Hershey cuts calories, but can it sell the lighter bars?

5/19/2017
PHILADELPHIA INQUIRER

PHILADELPHIA — At a convenience store outside Philadelphia, bars of Hershey-branded Cookie Layer Crunch tantalized shoppers with “dark chocolate bars with chocolate-chip cookie bits and mint creme.”

So was the new 200-calorie minty treat selling? “Not so much,” cashier Mary Beattie said.

Hershey’s Cookie Layer Crunch bars are among the lighter treats that company leaders herald as the firm’s future.
Hershey’s Cookie Layer Crunch bars are among the lighter treats that company leaders herald as the firm’s future.

But, she added, “when we put Reese’s up here, they really move.”

Herein lies the challenge for the Hershey Co.: how to squeeze more revenue from its brands with new flavors and a “lighter eat” as the Pennsylvania company navigates such trends as e-commerce and sugar-wary consumers.

Company CEO Michele Buck says she wants to “reignite” its core confection business while reformulating and resizing sugar-rich products and even looking beyond candy. One new product theme is the Cookie Layer Crunch, a chocolate bar with cookie bits plus caramel or creamy mint.

It won’t be easy for Hershey.

Packaged-foods companies, from the cereal-maker General Mills to Campbell Soup, have faced weak sales and declining market shares as consumers seek fresh produce and healthier products, leading to big-food mergers. Hershey rejected a buyout offer in 2016 from the global Oreo-maker Mondelez International, which has a market capitalization about three times larger. Mondelez responded by vowing to compete more directly against Hershey in its most critical market: the United States.

“Consumers either want more healthier options or they want to indulge themselves,” said Diana Rosero-Pena, a consumer-goods analyst for Bloomberg Intelligence. Hershey, she said, has to “cater to the consumer without losing sight that they are a mainstream chocolate company.” She predicts Hershey can do it.

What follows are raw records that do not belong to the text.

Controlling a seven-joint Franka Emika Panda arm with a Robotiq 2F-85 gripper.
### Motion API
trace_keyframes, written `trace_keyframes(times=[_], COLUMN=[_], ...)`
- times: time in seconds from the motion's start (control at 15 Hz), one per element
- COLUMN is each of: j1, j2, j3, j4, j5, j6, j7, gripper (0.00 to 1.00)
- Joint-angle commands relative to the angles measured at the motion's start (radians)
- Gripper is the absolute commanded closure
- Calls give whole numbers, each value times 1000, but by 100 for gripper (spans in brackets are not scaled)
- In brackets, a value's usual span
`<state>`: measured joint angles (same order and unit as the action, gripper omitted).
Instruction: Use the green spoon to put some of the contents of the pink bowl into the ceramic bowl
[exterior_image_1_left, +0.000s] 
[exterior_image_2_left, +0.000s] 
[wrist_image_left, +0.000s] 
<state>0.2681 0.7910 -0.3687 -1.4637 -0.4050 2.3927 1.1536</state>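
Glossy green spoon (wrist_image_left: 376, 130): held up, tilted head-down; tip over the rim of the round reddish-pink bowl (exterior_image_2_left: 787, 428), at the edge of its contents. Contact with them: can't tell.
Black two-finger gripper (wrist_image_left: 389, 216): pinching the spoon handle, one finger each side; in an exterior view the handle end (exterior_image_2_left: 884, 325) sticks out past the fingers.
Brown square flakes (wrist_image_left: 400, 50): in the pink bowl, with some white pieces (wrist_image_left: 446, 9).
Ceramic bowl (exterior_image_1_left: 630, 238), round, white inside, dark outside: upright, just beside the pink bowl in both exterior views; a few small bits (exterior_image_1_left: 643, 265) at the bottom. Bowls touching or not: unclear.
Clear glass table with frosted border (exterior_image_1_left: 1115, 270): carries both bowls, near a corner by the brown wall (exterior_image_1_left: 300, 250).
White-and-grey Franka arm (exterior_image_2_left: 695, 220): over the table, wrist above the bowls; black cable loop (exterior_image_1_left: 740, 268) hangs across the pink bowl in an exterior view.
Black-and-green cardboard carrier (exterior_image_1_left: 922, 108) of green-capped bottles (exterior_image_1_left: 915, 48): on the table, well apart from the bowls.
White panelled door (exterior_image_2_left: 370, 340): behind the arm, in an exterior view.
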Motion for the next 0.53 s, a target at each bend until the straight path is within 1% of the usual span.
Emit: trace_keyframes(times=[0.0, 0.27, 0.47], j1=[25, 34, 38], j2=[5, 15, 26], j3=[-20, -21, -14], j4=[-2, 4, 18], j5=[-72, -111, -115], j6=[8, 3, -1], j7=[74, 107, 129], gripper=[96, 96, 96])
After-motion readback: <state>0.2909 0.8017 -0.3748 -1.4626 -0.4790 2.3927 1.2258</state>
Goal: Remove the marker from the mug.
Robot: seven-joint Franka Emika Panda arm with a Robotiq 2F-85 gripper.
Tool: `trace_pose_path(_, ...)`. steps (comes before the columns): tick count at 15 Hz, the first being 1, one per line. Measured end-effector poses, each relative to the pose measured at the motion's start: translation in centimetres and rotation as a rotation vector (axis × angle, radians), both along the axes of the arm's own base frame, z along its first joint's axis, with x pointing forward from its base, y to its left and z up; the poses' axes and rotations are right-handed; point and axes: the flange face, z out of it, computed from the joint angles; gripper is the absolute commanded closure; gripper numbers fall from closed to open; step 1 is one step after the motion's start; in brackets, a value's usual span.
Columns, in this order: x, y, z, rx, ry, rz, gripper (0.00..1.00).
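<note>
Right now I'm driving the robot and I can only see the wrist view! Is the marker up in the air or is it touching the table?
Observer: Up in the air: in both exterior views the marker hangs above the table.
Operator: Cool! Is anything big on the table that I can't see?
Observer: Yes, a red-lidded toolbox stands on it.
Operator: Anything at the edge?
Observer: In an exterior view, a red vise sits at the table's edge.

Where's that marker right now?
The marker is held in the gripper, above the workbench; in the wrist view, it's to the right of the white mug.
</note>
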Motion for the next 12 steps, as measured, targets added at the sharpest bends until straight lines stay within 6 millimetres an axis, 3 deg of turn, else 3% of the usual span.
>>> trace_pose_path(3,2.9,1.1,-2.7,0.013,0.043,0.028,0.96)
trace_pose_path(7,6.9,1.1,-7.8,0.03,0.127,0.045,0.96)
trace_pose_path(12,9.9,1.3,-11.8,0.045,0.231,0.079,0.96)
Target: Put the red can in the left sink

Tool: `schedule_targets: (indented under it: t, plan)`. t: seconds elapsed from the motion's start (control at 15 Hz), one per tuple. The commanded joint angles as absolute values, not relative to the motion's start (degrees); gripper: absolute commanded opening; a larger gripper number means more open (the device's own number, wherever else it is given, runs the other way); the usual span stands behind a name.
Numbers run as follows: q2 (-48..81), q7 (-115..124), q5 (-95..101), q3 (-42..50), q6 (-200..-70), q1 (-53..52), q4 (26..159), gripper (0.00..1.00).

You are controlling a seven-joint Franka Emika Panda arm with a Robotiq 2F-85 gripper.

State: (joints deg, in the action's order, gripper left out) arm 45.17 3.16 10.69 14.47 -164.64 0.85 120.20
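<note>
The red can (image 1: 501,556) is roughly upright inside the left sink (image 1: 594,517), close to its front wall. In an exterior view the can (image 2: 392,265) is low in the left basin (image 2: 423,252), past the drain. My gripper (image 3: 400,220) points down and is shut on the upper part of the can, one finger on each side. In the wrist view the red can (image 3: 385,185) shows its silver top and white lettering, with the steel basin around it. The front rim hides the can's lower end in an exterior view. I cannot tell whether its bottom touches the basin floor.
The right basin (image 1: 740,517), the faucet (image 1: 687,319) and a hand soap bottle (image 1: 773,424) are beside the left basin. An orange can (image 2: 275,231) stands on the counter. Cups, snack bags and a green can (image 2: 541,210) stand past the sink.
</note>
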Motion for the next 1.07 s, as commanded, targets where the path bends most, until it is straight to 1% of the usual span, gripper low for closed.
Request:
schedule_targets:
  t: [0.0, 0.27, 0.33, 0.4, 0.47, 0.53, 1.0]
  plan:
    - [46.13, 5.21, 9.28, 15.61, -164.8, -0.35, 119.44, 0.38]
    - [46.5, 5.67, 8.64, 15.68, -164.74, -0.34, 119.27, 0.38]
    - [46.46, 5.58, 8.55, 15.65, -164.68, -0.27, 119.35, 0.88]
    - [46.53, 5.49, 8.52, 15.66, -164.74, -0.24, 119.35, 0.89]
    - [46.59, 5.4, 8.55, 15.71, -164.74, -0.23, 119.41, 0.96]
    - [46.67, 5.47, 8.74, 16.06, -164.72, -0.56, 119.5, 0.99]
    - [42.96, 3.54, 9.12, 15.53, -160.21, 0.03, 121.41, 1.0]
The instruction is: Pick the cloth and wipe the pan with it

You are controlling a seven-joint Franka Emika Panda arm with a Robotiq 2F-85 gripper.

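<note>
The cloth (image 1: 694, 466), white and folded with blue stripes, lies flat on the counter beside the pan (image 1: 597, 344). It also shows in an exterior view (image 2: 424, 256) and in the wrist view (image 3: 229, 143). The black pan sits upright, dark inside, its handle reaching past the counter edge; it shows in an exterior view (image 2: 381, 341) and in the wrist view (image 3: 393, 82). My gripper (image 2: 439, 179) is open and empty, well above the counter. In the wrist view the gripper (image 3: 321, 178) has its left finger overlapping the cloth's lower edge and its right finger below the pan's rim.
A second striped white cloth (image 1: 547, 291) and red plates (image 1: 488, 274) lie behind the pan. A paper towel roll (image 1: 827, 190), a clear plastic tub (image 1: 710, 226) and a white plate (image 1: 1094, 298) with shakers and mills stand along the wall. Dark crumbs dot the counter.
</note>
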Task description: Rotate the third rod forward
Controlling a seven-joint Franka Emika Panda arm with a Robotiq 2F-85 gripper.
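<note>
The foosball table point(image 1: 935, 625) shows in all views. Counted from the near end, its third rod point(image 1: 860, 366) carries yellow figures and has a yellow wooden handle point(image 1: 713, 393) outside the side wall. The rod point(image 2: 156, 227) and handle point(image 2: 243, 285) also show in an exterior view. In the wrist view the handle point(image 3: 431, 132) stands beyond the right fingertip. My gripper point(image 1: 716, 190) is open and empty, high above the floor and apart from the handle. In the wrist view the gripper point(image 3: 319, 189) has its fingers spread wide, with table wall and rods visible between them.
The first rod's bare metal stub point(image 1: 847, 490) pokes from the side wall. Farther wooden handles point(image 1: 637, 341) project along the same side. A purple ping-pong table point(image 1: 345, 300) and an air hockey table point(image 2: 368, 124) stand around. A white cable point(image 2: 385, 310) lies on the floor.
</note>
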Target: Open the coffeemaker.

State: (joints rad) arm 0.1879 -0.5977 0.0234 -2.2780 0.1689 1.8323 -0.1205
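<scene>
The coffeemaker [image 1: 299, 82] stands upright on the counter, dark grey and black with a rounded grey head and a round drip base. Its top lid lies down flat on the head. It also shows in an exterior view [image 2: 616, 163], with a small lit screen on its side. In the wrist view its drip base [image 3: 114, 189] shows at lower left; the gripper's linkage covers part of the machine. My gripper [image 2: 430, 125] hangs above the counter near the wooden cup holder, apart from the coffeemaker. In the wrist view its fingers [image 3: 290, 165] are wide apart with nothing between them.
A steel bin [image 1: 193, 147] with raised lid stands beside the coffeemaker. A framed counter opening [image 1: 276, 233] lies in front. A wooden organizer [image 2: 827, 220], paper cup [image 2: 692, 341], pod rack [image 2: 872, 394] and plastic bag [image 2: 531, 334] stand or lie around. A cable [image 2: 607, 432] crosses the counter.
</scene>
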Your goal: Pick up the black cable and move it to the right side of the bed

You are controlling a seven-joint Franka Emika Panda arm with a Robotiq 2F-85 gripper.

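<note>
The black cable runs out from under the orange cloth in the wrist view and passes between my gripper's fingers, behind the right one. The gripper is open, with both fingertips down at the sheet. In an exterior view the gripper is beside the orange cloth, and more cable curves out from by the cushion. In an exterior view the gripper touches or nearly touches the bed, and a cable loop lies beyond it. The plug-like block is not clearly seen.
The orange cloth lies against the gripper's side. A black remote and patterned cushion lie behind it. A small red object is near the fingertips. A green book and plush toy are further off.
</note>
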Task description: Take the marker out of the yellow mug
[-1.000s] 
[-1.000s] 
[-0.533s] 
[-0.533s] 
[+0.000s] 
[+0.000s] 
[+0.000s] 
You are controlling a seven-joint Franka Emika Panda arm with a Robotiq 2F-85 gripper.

Hershey’s recent annual sales growth peaked in 2012 at 9.3 percent. Then problems at Hershey’s just-acquired Shanghai Golden Monkey unit, combined with other weakness, led to an unusual 0.5 percent sales decline by 2015. Revenue rebounded slightly in 2016, with a 0.7 percent gain. Hershey now forecasts sales gains of about 2 percent this year as it launches new flavor variations: Key lime pie-filled Twizzlers, coconut-almond Kisses, strawberry Kit Kats, and others.

But there are headwinds. More people shop online — thus fewer impulse buys at the cashier — and CVS has even warned that it would pull candy from the front of hundreds of its stores, to make room for healthier choices.

While working with retailers on new candy displays, Hershey also announced last month that it would cut the calories in many of its individually wrapped products to 200 or fewer by 2022. The goal is to have half of its single-sale products at that reduced-calorie level, up from a third now.

Separately, Hershey has said that, by 2020, it would reformulate its branded products with “simple, familiar ingredients.”

Hershey spokesman Jeff Beckman said the latest Food and Drug Administration guidelines, published in December, 2015, recommend an average American daily diet of 2,000 calories, with no more than 10 percent of those calories from added sugars.

Hershey’s 200-calorie goal is “roughly based” on the latest FDA recommendation, he said.

Reduced calories will be accomplished through innovation, reformulation, and product-size reduction, Mr. Beckman said. New products also will be launched with 200 calories.

At the annual shareholders’ meeting this month, Ms. Buck cited the strengths of its core brands: Hershey, Reese’s, Kit Kat, Ice Breakers and Kisses, but said the future would be snacks with a “lighter eat.”